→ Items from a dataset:
★ ★ ★

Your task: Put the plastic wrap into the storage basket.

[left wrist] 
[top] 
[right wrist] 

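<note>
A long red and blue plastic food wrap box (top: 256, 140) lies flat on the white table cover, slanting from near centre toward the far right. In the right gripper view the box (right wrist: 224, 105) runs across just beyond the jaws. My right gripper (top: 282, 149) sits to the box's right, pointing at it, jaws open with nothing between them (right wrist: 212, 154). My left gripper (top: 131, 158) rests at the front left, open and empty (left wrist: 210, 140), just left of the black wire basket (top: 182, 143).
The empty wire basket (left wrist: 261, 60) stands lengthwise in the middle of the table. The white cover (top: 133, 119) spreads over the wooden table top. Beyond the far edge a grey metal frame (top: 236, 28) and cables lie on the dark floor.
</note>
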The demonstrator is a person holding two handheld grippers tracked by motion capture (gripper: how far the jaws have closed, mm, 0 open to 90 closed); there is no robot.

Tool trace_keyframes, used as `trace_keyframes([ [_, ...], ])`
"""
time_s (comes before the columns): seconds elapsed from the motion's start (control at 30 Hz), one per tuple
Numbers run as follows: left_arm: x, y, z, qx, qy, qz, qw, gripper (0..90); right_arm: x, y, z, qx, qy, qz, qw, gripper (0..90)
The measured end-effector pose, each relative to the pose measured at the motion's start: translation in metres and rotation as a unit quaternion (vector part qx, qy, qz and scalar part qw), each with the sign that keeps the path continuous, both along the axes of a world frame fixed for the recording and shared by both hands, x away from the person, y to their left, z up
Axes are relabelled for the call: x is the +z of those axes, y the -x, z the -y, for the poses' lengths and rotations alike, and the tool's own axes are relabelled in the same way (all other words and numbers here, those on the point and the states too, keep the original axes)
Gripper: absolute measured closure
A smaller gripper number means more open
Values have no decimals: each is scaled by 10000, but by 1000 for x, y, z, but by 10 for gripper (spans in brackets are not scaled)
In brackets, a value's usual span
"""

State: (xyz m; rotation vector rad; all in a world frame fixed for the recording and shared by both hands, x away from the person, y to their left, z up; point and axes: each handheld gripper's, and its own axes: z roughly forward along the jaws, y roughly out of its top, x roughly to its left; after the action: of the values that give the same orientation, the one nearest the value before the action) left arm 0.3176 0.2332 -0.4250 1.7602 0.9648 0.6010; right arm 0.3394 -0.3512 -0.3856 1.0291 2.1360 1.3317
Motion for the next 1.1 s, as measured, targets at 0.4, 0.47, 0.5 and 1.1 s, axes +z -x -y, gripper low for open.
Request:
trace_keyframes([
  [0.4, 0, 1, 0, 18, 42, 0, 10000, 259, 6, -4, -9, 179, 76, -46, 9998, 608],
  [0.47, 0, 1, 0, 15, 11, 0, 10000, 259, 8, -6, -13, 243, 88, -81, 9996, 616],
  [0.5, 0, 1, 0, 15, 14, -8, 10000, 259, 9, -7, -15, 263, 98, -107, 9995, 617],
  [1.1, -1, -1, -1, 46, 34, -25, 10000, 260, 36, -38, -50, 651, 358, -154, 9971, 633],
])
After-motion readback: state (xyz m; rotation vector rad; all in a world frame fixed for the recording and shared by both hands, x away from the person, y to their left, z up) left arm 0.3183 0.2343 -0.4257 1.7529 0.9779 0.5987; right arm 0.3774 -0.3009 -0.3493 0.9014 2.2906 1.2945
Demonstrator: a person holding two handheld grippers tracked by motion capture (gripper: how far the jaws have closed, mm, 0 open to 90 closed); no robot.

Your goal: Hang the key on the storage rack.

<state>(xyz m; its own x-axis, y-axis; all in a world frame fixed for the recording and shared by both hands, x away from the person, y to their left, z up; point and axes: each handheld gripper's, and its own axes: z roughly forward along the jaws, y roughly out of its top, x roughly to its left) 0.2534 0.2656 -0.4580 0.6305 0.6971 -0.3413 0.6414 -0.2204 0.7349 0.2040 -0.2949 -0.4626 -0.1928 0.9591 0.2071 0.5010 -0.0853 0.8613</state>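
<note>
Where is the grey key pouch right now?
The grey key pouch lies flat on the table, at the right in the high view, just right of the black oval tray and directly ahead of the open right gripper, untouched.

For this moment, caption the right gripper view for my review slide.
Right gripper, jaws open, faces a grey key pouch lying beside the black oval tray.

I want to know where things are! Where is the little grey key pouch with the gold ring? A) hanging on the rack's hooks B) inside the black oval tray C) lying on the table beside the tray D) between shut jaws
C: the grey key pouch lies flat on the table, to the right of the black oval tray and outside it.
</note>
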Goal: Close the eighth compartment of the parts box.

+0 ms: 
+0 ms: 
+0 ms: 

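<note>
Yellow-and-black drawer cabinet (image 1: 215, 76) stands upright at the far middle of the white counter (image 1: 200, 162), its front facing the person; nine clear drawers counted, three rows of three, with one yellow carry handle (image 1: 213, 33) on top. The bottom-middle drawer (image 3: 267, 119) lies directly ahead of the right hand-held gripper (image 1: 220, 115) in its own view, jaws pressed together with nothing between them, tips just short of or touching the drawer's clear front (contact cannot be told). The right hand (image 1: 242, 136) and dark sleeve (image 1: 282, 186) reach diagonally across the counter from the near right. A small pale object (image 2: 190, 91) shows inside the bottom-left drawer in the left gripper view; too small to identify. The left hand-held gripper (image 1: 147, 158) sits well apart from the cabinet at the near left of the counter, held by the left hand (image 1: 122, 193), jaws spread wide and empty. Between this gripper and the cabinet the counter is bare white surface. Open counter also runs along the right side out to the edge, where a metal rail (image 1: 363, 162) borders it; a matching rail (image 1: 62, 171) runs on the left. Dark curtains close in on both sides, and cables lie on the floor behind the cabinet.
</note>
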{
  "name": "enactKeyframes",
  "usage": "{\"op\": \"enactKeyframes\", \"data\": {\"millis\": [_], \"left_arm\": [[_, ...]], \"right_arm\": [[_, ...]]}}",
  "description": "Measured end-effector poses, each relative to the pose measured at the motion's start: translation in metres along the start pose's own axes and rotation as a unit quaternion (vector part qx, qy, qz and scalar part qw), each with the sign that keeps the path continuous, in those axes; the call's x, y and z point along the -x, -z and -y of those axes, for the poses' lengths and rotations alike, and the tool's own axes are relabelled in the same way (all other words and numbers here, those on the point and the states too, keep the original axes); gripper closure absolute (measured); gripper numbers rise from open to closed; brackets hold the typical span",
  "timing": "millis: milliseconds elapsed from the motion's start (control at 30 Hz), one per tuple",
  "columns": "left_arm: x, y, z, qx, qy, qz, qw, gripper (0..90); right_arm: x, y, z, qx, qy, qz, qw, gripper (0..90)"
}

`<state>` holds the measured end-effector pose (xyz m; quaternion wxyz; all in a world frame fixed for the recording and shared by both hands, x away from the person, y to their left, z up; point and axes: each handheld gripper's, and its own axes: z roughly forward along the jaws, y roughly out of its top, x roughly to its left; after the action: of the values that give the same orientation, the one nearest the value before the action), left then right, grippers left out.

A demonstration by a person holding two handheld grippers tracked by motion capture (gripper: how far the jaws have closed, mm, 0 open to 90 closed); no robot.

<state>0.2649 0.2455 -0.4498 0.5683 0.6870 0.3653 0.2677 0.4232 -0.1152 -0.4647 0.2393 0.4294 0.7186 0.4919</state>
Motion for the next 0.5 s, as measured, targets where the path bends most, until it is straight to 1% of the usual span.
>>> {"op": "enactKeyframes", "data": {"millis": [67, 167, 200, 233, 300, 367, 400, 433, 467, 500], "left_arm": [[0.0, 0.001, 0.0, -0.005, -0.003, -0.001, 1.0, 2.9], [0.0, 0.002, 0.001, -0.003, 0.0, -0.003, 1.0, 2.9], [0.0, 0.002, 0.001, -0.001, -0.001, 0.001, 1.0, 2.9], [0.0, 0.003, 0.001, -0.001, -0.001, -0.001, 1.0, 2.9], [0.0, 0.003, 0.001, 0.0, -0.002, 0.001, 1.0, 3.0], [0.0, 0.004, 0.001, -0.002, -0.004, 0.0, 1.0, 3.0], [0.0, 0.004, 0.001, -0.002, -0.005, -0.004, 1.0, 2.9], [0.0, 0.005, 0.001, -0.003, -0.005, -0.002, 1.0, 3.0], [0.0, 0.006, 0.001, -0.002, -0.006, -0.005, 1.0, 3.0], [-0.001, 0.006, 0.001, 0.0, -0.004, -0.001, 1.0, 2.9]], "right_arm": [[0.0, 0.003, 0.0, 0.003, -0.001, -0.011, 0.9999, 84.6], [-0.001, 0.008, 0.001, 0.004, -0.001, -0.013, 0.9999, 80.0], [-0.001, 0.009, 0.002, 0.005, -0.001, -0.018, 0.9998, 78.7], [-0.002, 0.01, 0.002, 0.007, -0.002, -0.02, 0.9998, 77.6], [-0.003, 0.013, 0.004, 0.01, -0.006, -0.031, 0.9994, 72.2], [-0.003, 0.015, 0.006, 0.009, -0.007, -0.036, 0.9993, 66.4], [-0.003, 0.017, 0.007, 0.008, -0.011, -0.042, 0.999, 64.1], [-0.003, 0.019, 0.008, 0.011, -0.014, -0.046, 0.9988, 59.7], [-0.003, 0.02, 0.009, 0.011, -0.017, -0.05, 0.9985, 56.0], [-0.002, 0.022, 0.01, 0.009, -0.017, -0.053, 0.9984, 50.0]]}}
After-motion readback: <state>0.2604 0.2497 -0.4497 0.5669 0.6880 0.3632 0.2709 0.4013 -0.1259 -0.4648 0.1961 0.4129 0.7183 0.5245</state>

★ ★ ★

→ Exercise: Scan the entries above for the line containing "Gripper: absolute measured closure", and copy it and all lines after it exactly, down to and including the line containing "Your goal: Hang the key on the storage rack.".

→ Result of this exercise:
Gripper: absolute measured closure
A smaller gripper number means more open
Values have no decimals: each is scaled by 10000, but by 1000 for x, y, z, but by 10 for gripper (spans in brackets are not scaled)
In brackets, a value's usual span
"""

State: (xyz m; rotation vector rad; all in a world frame fixed for the recording and shared by both hands, x away from the person, y to their left, z up; point and axes: each handheld gripper's, and its own axes: z roughly forward along the jaws, y roughly out of its top, x roughly to its left; after the action: of the values that give the same orientation, the one nearest the value before the action) left arm 0.3176 0.2332 -0.4250 1.7602 0.9648 0.6010; right arm 0.3394 -0.3512 -0.3856 1.0291 2.1360 1.3317
Motion for the next 1.1 s, as measured, targets at 0.4, 0.47, 0.5 and 1.1 s, axes +z -x -y, gripper low for open.
Request:
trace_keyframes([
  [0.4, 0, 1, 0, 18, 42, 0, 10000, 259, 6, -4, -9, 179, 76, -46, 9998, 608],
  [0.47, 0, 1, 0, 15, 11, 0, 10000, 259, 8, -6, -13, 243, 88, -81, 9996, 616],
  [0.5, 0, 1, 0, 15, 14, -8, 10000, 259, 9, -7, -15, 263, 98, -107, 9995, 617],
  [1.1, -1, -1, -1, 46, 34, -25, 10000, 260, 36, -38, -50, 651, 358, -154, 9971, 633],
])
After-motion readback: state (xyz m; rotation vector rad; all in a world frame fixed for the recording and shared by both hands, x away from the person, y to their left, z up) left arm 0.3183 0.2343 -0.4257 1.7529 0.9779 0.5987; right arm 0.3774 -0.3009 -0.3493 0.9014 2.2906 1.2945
Demonstrator: a person holding two handheld grippers tracked by motion capture (gripper: how far the jaws have closed, mm, 0 open to 90 closed); no robot.

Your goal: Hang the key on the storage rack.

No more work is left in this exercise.